If your system don't have it (ex. *BSD platform), try using
iconv(3) implementation available from

  http://clisp.cons.org/~haible/packages-libiconv.html

This worked for me on BSD/OS 4.1.

=head1 INSTALLATION

Standard procedure of

  $ ./configure --with-apxs=<path-to-apxs>
  $ make
  $ make install

should work. If you fail with "make install", just copy
created mod_encoding.so to where standard Apache DSO modules reside.

Or, you can use Makefile.simple that comes with the package.
If you have problem with configure, it is recommended to manually
edit Makefile.simple and use apxs(1) directly, as that will make
things much simpler.

Now, if configure doesn't work and you don't have working apxs,
you have a problem. In that case, you should probably consult
the apache documentation and find how you can integrate a module
into the server.

=head1 CONFIGURATION

This module adds following directives: EncodingEngine, SetServerEncoding,
AddClientEncoding, DefaultClientEncoding, and NormalizeUsername.

=over 4

=item EncodingEngine (on|off)

This directive either enables or disables this module.

=item SetServerEncoding <encoding>

This directive specifies encoding used by local filesystem.
Whenever mod_dav is requested to create file or folder, its
name will be converted into this encoding.

However, since mod_dav does not (yet) supports encoding other
than UTF-8 for local filesystem, you should better set this
to "UTF-8", unless you have apply separately available patch
to mod_dav.

=item AddClientEncoding <agent-name> <encoding> [<encoding> ...]

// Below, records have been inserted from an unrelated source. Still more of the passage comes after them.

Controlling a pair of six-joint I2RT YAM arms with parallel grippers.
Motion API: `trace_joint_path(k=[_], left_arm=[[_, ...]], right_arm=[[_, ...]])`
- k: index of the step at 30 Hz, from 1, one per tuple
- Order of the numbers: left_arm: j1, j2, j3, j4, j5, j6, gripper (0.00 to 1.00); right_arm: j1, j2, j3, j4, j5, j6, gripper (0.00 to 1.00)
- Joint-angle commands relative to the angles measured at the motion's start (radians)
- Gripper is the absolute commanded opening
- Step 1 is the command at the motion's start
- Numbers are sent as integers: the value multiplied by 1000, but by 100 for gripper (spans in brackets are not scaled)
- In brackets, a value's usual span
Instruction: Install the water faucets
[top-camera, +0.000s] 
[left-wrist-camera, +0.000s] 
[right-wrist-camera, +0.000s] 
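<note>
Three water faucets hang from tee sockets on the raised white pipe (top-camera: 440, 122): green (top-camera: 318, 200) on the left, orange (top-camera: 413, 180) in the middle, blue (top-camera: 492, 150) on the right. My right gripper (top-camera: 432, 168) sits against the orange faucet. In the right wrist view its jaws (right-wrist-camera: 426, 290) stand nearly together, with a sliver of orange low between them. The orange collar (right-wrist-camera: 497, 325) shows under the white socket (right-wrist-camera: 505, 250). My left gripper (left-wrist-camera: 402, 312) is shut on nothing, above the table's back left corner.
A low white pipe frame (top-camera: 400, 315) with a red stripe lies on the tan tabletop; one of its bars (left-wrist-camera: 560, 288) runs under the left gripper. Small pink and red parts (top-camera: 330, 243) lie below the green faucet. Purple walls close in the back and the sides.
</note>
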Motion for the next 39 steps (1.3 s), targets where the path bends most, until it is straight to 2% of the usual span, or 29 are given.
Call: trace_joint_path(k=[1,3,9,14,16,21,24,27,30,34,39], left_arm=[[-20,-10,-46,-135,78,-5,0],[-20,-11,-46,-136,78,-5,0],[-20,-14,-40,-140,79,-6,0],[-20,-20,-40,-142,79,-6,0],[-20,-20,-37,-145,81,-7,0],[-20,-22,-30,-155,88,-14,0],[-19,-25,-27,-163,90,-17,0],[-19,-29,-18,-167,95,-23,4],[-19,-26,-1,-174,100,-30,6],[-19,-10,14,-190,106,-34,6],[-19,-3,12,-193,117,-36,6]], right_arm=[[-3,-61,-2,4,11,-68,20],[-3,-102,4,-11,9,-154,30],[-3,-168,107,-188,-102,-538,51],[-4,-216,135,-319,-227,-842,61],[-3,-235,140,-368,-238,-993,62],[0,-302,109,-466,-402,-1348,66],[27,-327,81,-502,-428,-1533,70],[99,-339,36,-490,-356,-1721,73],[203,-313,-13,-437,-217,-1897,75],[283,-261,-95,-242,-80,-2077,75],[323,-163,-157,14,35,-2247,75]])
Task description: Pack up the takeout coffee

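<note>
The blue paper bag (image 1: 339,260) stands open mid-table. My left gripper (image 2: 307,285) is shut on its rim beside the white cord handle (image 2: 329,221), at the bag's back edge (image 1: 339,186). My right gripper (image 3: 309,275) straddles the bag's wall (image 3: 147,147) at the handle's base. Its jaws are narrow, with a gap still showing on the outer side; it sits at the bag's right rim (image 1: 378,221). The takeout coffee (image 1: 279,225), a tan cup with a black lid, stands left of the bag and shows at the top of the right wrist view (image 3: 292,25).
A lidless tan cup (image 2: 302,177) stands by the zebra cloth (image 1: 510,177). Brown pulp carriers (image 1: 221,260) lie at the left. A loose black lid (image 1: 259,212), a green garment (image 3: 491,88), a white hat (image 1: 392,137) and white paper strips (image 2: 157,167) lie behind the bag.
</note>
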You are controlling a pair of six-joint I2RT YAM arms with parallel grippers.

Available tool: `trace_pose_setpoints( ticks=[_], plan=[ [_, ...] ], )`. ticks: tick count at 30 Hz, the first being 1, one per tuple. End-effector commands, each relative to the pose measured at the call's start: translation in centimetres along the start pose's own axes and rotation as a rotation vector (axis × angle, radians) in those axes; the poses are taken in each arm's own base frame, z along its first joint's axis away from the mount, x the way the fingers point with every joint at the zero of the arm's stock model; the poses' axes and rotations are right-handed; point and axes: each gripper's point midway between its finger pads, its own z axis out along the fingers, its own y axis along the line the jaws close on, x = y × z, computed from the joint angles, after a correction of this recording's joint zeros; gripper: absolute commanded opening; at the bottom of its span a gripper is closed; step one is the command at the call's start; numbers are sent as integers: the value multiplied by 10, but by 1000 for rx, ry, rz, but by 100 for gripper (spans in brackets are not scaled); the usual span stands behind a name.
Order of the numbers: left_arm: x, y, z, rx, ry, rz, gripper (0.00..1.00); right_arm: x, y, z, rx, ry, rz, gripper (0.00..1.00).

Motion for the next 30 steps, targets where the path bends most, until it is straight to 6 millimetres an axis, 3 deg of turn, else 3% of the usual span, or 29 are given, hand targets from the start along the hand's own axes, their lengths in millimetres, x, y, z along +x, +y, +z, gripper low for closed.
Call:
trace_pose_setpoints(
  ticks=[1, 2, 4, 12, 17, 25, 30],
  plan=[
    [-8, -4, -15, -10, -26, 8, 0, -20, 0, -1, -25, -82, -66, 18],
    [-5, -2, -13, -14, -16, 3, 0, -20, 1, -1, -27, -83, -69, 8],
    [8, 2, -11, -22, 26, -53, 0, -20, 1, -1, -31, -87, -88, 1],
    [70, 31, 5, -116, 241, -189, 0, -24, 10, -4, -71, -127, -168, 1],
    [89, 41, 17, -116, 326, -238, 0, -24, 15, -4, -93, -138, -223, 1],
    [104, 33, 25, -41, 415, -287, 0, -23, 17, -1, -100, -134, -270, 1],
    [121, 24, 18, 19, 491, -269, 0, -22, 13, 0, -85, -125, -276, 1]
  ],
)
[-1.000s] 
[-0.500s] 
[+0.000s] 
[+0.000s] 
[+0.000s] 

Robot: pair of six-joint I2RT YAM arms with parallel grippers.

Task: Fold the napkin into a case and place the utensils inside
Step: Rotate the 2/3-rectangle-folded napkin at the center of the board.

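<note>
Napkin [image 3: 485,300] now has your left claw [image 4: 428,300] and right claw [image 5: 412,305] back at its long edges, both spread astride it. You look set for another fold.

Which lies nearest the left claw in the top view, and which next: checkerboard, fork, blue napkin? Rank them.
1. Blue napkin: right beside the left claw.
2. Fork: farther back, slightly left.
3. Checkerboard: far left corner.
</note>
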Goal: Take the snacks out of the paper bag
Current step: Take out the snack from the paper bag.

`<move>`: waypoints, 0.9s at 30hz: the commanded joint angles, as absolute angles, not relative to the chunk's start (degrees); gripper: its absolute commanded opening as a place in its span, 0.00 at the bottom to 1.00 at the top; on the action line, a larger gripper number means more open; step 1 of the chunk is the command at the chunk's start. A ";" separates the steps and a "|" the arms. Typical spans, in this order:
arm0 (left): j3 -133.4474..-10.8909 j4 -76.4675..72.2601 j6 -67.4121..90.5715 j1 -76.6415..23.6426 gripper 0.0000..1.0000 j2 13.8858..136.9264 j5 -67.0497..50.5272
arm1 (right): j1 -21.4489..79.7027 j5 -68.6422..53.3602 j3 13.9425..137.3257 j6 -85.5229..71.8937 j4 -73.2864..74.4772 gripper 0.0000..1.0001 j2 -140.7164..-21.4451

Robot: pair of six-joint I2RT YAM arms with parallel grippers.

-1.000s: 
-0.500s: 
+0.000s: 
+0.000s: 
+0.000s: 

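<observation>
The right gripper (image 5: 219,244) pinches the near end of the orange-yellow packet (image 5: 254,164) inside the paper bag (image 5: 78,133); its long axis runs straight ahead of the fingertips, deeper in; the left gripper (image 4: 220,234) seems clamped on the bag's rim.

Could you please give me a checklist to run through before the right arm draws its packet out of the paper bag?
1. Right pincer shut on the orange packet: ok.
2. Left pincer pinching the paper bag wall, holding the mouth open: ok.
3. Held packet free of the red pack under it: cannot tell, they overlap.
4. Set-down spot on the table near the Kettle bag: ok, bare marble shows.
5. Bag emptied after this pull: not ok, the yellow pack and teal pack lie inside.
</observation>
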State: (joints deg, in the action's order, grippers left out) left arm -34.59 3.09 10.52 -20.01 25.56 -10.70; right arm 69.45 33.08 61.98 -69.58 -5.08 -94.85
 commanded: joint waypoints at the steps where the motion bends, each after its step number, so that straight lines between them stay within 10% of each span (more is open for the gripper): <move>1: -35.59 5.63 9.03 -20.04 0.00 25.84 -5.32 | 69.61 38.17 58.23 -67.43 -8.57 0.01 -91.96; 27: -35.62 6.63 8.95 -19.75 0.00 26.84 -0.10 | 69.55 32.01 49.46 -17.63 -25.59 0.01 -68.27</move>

This is a directive to specify encoding(s) expected from each
client implementation.

Though WebDAV clients are expected (or at least recommended,
I believe) to send every data in UTF-8 or any other properly
detectable style, some (many?) clients seems to send data in
non-auto-detectable, platform-local encoding, thus breaking
interoperability.

You can use extended regexp to name the agent.

Note you should never use ".*" for agent name.
In that case, use DefaultClientEncoding instead.

=item DefaultClientEncoding <encoding> [<encoding> ...]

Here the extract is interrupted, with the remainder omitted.